Sekadar menambah contoh penggunaan yang salah, tetapi lumrah terjadi di masyarakat, misalnya sebagai berikut.

(1) (S) *Demikian kami sampaikan, atas perhatiannya, kami ucapkan terima kasih yang sebesar-besarnya.

(B) Atas perhatian Bapak/Ibu/Saudara, kami mengucapkan terima kasih.

(2) (S) *Hari Ulang Tahun Kemerdekaan RI ke-78

(B) Hari Ulang Tahun ke-78 kemerdekaan RI

(3) (S) *Dalam musyawarah kemarin menetapkan Mr.X menjadi bakal calon wakil presiden.

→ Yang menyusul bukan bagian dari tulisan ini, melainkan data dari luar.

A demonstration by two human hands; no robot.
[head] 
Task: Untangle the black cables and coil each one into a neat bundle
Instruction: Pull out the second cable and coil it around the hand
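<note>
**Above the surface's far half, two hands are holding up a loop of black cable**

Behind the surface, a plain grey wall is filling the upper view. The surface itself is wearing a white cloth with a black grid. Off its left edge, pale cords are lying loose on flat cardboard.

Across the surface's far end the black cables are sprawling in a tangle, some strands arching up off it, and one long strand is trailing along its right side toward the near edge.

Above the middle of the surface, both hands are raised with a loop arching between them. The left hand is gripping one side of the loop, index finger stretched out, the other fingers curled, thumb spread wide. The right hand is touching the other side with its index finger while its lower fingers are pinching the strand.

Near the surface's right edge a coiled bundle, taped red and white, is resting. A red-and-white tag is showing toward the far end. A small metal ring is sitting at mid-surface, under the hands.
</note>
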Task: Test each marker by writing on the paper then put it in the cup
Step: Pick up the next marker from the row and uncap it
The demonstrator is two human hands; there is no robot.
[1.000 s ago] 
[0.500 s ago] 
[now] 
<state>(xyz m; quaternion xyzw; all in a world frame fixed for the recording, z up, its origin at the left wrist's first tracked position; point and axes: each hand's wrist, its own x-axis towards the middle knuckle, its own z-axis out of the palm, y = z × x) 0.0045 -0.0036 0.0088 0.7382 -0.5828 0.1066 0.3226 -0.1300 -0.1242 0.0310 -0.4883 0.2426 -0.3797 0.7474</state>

(B) Dalam musyawarah kemarin ditetapkan Mr.X menjadi bakal calon wakil presiden.              

Kesalahkaprahan berbahasa tentu tidak hanya contoh-contoh di atas, masih banyak kasus lain yang dapat ditemukan dalam penggunaannya. Kondisi seperti itu, bukan semata-mata karena si pengguna belum pernah memperoleh pengetahuan tentang penggunaan bahasa yang baik dan benar. Akan tetapi, lebih pada persoalan sulitnya mengubah kebiasaan diri. Sulitnya orang berubah  karena beberapa faktor, antara lain, (a) telah tertanam dalam diri seseorang pemikiran yang kuat terhadap apa yang diketahui walaupun belum tentu benar; (b) pengaruh kebiasaan dan tradisi yang terbangun oleh lingkungannya sejak kecil; (c) terbiasa pada zona nyaman sekalipun kebiasaan itu kurang tepat, bahkan sesuatu yang salah. (Redaksi)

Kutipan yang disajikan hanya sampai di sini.